Gosp
Gosp has been an active lurker on GBA temp for a bit over a year now. He enjoys reading posts without responding.
Contents
Rough Beginings
Gosp was born in a far away land known as The Shire, but due to a series of events that didn't at all unfold like the book told it, the shire was razed. Gosp, at that time a newborn infant, was forced to live on bits of ash and dirt until a friendly tribe of squirrels adopted him and taught him to be a part of nature. He spent the next 14 years of his life learning to hunt with boars, use stealth like a cat with a loaded D20, and jump higher than kangaroos with springs on their feet. Gosp was, for all intents and purposes the most powerful killer never to don clothes. Around the middle of the 13th century, gunpowder, a magical substance that actually hurts when it burns (the squirrels thought they had conditioned him not to feel pain) became a popular weapon in the northern parts of Hungary and Iceland, Gosp's two favorite hunting spots (he does not feel the frigged waters). Due to a freak accident involving a wheel, some gunpowder, and the prototype of the Sinclair Spectrum, he was horribly wounded and unable to further pursue his happy life in the wild.
I Walk Alone
After that horrible, horrible wound he received in the northern parts of Hungary and Iceland, Gosp began to walk. He walked under the sea, for the squirrels taught him to live without air. He walked through the sky, for the porcupines taught him to act without an equal and opposite reaction. He walked and walked until he landed in New Zealand. He learned Maori as his second language after Lepibus, and with the help on the Maori people and several regenerating patches of grass, found enough red hearts to nurse himself back to full health. Thanking his friends, he moved on to a new area, The United States of America.
USA
Gosp loves the USA way of life... he could sit on his couch, eat pizza, and play video games all day. He played a lot of video games. Stating with the Nintendo, he wasted a huge chunk of his life on Legend of Zelda and Chrysalis speed runs. He didn't actually spend as much of his life on those as he would have liked, because Nintendo came out with an amazing new system! The Super Nintendo. Super Mario World and Super Metroid caused him to lose his job in a Wisconsin Cheese factory to a very likable rock. Gosp now hates rocks, as the lack of job yielded a lack of money. Unable to buy and play the newest games, he set out on a crusade against these stony abominations. Gosp is personally responsible for the movement of nearly 9 million rocks from his home town to the border of Mexico. On his final mission, he tripped and scratched his knee, rendering himself unable to leave the house any more. He found a new job as a Nigerian prince, which enabled him to buy the newest games once again. While he does enjoy the ability to speak 4 languages, he seems to lack a normal life. Also, he lives in Italy now. It's nice there.
FACTS
Now for a selection of facts of the world.

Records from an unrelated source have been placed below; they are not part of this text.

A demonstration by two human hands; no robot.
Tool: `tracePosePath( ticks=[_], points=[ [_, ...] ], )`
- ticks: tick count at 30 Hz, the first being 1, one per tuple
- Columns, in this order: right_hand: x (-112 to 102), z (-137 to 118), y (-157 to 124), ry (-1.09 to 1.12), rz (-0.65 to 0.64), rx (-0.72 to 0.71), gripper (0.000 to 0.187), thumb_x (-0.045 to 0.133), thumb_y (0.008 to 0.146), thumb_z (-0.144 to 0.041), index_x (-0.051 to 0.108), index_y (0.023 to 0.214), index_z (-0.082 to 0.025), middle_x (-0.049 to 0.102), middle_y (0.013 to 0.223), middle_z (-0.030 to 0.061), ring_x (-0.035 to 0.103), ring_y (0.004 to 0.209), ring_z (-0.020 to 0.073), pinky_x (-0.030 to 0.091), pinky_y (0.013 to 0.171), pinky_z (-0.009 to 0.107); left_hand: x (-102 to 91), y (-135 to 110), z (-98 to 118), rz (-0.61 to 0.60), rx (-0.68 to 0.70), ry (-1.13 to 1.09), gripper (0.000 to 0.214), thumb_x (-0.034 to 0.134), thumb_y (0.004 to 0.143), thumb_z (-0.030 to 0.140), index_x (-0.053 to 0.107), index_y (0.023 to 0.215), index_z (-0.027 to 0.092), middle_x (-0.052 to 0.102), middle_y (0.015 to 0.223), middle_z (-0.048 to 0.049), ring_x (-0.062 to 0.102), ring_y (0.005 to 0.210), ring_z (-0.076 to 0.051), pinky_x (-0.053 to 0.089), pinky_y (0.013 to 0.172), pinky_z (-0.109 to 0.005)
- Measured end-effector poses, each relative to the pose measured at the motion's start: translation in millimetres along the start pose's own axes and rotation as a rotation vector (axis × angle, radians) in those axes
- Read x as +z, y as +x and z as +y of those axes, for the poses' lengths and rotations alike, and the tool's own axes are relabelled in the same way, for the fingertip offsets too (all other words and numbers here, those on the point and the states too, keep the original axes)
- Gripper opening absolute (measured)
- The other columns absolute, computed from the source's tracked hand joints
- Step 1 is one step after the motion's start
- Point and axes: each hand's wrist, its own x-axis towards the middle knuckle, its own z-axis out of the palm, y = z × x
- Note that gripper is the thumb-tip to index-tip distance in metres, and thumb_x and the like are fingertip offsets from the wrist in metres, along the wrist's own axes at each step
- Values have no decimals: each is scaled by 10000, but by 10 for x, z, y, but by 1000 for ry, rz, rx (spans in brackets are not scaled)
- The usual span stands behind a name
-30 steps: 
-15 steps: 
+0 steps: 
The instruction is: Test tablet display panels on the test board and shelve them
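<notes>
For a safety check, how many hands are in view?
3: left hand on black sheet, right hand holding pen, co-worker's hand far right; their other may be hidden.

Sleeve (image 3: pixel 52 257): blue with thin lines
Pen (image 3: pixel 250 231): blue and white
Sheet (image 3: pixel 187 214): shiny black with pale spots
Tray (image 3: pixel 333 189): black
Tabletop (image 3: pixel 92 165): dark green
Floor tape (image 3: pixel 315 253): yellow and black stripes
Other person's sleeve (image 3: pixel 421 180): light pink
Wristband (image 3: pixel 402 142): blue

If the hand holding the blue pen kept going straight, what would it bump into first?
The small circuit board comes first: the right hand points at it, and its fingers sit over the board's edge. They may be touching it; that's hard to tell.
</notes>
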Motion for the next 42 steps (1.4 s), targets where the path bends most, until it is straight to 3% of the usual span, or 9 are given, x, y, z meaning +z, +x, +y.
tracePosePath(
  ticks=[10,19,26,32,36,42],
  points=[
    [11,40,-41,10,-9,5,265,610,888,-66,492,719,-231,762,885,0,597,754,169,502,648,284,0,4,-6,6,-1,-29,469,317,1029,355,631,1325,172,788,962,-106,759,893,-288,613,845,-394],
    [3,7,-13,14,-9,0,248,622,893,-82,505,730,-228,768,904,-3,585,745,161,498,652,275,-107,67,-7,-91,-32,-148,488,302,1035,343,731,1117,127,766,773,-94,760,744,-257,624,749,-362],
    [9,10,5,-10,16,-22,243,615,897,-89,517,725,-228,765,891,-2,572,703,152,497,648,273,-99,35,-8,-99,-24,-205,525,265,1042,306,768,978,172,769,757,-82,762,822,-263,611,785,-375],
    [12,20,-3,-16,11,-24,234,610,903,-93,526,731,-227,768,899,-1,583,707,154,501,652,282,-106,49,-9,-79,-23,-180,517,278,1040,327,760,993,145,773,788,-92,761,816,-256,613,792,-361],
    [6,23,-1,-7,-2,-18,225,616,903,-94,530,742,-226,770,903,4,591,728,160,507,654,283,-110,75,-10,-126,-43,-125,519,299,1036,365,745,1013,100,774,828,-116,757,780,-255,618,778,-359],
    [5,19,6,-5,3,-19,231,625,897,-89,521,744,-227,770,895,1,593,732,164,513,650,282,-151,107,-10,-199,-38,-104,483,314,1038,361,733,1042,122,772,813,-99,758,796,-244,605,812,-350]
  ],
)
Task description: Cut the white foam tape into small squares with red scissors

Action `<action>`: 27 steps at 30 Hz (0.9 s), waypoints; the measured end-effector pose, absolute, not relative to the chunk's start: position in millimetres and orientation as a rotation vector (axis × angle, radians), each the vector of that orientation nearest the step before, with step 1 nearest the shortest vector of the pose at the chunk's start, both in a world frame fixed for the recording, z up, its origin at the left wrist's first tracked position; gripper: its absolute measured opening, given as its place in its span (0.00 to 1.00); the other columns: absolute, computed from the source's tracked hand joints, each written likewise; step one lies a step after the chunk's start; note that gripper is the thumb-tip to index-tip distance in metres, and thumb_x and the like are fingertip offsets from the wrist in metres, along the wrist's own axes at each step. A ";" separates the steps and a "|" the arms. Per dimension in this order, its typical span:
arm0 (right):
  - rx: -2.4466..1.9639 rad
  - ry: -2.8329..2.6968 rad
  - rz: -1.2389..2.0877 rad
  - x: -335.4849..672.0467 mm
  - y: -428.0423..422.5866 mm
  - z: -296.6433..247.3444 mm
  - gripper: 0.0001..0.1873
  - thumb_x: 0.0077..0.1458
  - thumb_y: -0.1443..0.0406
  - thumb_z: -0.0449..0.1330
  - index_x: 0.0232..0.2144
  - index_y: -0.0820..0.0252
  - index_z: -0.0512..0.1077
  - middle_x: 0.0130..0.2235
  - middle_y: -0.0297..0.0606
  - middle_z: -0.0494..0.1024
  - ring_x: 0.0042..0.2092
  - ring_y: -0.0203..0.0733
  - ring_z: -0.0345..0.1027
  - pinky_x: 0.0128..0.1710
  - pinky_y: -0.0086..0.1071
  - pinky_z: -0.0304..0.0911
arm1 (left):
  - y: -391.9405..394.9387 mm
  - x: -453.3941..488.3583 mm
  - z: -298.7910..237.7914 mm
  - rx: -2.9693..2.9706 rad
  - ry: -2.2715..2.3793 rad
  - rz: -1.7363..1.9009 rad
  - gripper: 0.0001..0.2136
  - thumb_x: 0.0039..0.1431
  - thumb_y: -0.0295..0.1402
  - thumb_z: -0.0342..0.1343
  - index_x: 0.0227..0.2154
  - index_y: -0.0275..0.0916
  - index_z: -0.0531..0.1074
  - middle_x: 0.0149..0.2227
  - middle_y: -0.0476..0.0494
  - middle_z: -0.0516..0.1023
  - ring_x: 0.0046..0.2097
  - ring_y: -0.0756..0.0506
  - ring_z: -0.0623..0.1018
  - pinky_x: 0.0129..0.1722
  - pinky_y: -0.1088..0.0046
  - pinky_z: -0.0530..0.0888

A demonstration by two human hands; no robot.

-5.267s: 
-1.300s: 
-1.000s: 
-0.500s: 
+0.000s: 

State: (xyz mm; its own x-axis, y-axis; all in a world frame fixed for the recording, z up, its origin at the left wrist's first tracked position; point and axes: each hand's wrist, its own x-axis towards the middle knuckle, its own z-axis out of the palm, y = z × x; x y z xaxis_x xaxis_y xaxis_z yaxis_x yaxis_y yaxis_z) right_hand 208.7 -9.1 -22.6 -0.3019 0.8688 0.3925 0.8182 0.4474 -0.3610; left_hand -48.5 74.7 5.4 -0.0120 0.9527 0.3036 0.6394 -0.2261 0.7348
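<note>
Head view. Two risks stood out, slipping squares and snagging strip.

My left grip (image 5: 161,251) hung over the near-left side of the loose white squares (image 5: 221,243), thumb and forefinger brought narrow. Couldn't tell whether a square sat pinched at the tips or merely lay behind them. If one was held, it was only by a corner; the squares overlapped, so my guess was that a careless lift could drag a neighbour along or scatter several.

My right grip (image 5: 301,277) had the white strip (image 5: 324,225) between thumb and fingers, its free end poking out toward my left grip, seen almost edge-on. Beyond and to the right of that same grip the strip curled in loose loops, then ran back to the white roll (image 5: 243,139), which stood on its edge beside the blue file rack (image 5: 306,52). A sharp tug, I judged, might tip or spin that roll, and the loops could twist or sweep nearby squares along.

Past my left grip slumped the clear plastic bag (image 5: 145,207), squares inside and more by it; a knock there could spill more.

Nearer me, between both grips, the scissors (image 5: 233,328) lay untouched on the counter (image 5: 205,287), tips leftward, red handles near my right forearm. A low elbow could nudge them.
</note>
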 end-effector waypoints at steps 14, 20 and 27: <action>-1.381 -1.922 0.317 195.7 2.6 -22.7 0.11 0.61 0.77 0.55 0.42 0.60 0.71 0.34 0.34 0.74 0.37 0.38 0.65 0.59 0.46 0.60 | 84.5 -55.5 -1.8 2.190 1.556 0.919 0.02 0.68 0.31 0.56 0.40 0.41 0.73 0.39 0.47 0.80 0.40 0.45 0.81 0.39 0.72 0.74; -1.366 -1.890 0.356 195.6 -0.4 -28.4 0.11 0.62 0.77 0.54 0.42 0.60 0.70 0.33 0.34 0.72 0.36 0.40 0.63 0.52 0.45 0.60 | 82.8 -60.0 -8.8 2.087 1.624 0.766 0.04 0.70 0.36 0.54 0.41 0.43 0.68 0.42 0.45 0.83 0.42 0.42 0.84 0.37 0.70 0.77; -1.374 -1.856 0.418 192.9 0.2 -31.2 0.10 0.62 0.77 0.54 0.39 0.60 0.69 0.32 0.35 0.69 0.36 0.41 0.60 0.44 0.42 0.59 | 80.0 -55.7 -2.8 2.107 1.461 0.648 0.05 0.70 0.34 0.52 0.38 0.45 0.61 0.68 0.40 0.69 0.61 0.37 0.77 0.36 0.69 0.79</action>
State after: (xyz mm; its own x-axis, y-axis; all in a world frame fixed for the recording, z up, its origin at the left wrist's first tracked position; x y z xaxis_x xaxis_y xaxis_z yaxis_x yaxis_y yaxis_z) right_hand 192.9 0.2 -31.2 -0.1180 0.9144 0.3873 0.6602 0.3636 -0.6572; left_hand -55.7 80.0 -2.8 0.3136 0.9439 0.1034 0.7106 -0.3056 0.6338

The greatest game ever created is Perfect Dark for the N64. I once started to try to remake it on other platforms before realizing that I would be insulting the original amazingness (I also was unable to extract any textures from the ROM because I'm bad at those things). I've completely finished the game twice, unlocking every cheat, and even held (at one time) a record for the Perfect mode speed run of Pelagic II, the water temple of the game. I didn't like Halo much, probably because I played it for the first time immediately after playing this.
The greatest PC game ever created is a tie between Heroes of Might and Magic 3 and Civilization 4. These two games stand out above the rest.
The greatest game available on the DS is The World Ends with You. It's pretty amazing. I'm sorry I couldn't break the mold here.
The greatest dungeon in World of Warcraft is Shadowfang Keep. I love that one... I'm not sure why.
Chrono trigger was OK.
At one point, I had almost 40 Gigabytes of music on my Ipod. Half of this was legit (my dad collects CDs and Records. Records are like really big CDs that people used a while back). I am very sad, however, because my Ipod was stolen. My lack of a decent harddrive on my computer means that I didn't really... you know... keep anything backed up on my computer. Oh well. Life sucks.
In America, to stay lucky, you knock on would. In Italy, you touch iron. While the American system is very straightforward, the Italians use Iron as an innuendo for man parts. I find this funny.